## LendingClub - Back/Forward Testing

In this notebook, we shall load the model saved using Decision Tree algorithm (maxDepth = 6) and use it to perform back and forward testing from loans data available to evaluate the real-life model performance.

1. Data used to develop model : 2017Q1 to 2017Q3
2. BackTesting Data           : 2016Q1, 2016Q3, 2016Q4
3. Forward Testing Data       : 2017Q4

Back and Forward Testing Data (csv format) are placed in the "./Dataset/Processing" folder.

The performance is evaluated by checking the quantity of True and False Positives/Negatives.

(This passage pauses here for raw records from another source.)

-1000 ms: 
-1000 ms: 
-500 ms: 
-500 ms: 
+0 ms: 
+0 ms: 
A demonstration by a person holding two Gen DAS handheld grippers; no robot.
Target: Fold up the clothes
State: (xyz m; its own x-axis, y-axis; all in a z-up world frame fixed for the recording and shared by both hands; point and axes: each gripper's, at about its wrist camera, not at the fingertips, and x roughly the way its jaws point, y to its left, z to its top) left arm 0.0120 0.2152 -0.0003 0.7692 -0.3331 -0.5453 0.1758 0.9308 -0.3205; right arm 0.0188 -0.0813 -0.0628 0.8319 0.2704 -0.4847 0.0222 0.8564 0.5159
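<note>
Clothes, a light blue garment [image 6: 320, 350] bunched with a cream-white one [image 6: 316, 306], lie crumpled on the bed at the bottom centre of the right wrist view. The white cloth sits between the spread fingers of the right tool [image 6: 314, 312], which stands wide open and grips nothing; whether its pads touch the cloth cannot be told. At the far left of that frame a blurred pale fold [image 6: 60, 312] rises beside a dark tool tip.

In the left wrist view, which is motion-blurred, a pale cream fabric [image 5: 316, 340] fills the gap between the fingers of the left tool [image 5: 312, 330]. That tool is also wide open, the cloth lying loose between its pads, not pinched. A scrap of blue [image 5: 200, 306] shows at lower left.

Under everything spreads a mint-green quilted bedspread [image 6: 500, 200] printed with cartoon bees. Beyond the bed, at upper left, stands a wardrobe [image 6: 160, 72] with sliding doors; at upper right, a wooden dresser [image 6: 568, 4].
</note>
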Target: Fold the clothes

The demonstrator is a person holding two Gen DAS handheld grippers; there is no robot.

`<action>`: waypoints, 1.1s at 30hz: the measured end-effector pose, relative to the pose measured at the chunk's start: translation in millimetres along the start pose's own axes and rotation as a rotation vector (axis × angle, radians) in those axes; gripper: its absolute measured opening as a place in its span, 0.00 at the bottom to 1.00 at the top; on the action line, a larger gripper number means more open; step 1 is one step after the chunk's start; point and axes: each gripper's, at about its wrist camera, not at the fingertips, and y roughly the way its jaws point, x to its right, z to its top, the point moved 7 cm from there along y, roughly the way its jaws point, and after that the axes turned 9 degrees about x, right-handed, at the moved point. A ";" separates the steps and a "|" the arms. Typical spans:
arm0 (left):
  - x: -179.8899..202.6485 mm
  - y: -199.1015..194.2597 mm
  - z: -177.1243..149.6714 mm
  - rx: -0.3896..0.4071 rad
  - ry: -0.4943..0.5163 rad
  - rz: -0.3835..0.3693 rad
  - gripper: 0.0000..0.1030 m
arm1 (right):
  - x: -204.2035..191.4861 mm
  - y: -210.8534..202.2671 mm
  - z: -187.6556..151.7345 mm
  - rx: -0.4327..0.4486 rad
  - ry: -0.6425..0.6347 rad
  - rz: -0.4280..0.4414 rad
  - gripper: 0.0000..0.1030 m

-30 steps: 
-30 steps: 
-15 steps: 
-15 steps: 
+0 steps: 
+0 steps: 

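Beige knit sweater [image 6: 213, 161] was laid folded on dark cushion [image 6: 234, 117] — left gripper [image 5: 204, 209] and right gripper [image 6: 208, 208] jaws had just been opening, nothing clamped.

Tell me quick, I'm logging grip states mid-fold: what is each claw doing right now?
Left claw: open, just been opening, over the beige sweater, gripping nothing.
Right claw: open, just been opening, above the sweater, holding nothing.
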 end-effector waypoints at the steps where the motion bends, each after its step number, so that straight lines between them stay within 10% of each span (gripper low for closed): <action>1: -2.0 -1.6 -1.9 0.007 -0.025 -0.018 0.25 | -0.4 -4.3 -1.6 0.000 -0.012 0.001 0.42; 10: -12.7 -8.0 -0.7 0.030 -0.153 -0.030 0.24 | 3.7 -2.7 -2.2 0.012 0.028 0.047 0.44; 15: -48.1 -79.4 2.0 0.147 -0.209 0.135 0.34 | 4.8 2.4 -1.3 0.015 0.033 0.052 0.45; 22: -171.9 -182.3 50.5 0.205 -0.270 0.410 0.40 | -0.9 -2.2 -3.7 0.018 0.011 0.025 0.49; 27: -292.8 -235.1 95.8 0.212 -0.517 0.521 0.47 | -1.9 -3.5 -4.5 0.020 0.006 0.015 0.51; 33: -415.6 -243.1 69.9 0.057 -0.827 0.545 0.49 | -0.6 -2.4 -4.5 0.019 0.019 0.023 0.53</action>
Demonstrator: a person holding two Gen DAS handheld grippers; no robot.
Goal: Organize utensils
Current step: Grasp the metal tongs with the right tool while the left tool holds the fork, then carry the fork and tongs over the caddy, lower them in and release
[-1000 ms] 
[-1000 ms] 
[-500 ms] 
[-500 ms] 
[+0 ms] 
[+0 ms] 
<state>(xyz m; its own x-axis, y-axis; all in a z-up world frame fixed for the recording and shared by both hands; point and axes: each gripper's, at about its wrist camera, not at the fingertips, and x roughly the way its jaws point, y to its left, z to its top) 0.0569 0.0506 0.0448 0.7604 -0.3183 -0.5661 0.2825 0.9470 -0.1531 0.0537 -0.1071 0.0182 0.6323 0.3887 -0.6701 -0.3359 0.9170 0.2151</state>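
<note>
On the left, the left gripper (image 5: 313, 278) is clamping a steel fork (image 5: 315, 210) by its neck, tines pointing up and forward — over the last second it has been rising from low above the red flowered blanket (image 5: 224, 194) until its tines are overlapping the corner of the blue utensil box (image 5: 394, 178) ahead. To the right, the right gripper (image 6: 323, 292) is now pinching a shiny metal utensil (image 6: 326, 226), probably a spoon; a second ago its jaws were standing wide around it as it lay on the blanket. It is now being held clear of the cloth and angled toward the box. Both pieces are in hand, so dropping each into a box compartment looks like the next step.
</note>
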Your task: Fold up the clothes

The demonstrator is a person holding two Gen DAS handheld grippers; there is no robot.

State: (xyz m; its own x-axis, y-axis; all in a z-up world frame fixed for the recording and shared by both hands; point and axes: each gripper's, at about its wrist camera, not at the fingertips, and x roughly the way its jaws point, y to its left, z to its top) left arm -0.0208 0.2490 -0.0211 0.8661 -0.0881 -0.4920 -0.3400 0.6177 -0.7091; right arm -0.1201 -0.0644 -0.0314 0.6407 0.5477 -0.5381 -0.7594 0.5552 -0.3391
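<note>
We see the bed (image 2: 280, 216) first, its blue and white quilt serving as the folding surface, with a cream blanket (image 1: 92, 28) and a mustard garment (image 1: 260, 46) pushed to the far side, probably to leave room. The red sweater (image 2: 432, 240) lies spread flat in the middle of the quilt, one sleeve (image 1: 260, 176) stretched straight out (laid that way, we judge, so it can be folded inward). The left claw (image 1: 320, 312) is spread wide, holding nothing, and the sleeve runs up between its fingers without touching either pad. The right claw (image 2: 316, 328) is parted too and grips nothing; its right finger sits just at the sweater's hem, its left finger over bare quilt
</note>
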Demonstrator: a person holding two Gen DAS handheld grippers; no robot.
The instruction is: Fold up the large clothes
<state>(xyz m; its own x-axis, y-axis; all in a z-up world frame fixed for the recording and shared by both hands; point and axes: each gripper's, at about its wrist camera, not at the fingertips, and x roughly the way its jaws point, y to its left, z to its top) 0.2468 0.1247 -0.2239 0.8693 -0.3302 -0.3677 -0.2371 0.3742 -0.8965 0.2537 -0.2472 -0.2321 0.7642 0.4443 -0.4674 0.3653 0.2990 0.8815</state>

Definitions are as follows:

1. True Positive  = how often the model correctly predicted a loan defaulted
2. False Positive = how often the model predicted a loan defaulted when it was fully paid
3. True Negative  = how the model correctly predicted a loan was fully paid
4. False Negative = how often the model predicted a loan was fully paid when in fact it was defaulted

In [23]:
from pyspark.sql.functions import col, udf
from pyspark.sql.types import *
from pyspark.ml import Pipeline
from pyspark.ml import PipelineModel
import os
import shutil

# Selected Features for model input
selectedFeatures = ["int_rate", "loan_amnt", "total_pymnt", "out_prncp", "policy_code"]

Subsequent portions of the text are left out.